Map Windows Key to KMenu

Posted by zbrom on June 30, 2021 · 2 mins read

This tutorial explains how to map the Windows key to open KMenu in KDE

Open a Konsole window

Find the key to which Super_L (the Windows key comes up as Super_L) is mapped by running xev (it will open a small window that waits for your keyboard input and displays it in the console window where xev was started. Closing the window will cause xev to terminate.


xev grep Super_L
state 0x0, keycode 133 (keysym 0xffeb, Super_L), same_screen YES,
state 0x40, keycode 133 (keysym 0xffeb, Super_L), same_screen YES,

The keycode above came from my keyboard. Please run xev to determine what your keycode is.

Create a file under ~/.kde/Autostart to remap the above discovered keycode to F13. I called my file as per the doc at Mepis (also Mepis mentioned mapping the keycode to the string Menu, but that did not work for me).

xmodmap -e 'keycode 133 = F13'

Make the script you created in Step 3 executable:

chmod +x ~/.kde/Autostart/

Execute the script manually (it will be executed every time you restart)

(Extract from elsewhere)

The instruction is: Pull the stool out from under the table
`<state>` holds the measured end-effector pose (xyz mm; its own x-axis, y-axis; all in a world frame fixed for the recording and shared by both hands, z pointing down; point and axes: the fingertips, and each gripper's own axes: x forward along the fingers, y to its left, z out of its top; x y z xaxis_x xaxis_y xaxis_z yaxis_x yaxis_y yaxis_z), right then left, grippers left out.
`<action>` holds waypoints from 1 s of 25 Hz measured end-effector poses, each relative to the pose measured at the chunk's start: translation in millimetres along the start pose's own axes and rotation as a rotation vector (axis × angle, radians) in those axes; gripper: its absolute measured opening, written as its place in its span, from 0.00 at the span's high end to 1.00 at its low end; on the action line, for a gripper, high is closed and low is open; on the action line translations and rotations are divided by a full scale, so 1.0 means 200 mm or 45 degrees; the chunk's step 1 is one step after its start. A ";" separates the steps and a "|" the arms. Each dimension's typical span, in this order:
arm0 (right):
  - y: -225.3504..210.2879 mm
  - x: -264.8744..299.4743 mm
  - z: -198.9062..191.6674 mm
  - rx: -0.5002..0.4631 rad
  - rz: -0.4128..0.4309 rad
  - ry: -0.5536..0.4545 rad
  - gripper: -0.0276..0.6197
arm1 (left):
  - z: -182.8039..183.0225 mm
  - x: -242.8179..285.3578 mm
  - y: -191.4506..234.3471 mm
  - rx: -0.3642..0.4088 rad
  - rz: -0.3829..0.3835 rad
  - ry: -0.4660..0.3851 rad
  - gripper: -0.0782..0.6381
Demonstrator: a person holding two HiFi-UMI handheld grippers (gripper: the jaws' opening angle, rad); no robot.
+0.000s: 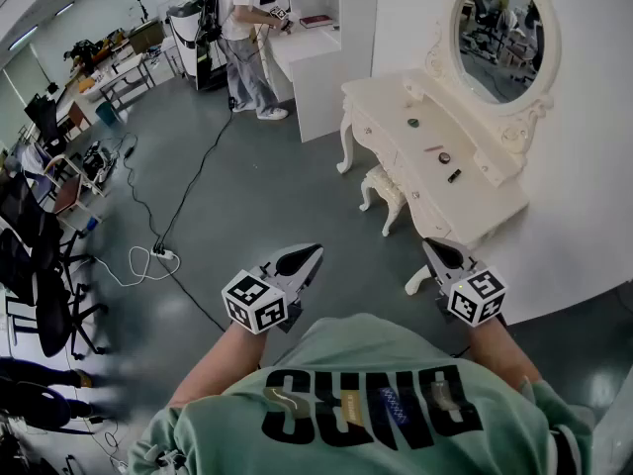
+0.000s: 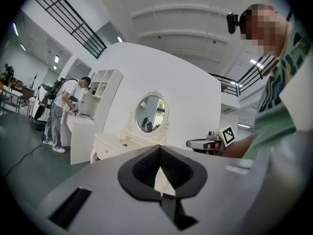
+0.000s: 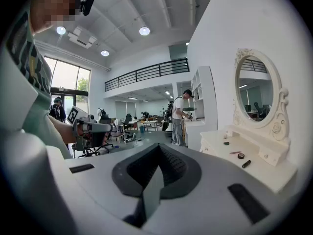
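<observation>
The cream stool [image 1: 382, 184] with carved legs stands tucked under the front of the white dressing table [image 1: 396, 117], which carries an oval mirror [image 1: 497, 36]. I stand a few steps back from it on the grey floor. My left gripper [image 1: 311, 255] is held level at chest height, shut and empty. Beside it my right gripper [image 1: 436, 249] is also shut with nothing in it, tilted slightly down, near the table's closest leg. In the left gripper view the left gripper [image 2: 159, 148] hides the stool. The right gripper view has the right gripper [image 3: 158, 146] and the tabletop [image 3: 254, 169].
Another person [image 1: 242, 38] stands at a tall white shelf unit [image 1: 331, 47] behind the table. A black cable [image 1: 188, 196] runs across the floor to a power strip [image 1: 163, 255]. Office chairs [image 1: 40, 285] and desks line the left. Small items [image 1: 444, 157] lie on the tabletop.
</observation>
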<state>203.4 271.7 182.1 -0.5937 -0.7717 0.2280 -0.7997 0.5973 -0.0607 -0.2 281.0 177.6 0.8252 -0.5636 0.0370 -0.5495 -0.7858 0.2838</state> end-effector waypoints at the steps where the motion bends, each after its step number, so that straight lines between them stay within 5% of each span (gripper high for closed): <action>1: -0.01 0.00 0.00 -0.003 0.000 0.002 0.97 | 0.00 0.01 0.00 0.001 0.000 0.001 0.88; 25: -0.22 -0.11 0.04 -0.023 0.008 -0.040 0.97 | 0.02 0.20 -0.07 0.028 0.057 0.001 0.88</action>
<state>250.3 261.4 171.4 -0.6015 -0.7741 0.1972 -0.7943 0.6059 -0.0445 39.2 268.2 171.6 0.7997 -0.5983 0.0498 -0.5887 -0.7651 0.2608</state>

Confirm the keycode has been mapped to F13


xev | grep F13


state 0x0, keycode 133 (keysym 0xffca, F13), same_screen YES,
state 0x40, keycode 133 (keysym 0xffca, F13), same_screen YES,

KMenu –> Search: Global Keyboard Shortcuts –> KDE Component: Plasma Desktop Shell –> Activate Application Launcher Widget –> Custom (Click None)

Press the Windows Key and None should change to F13

Click OK.

The Windows key should now activate the KMenu. Remember, if you have programs using the Windows key as the Meta key then your programs will now be broken (I lied when I said I would only warn you once).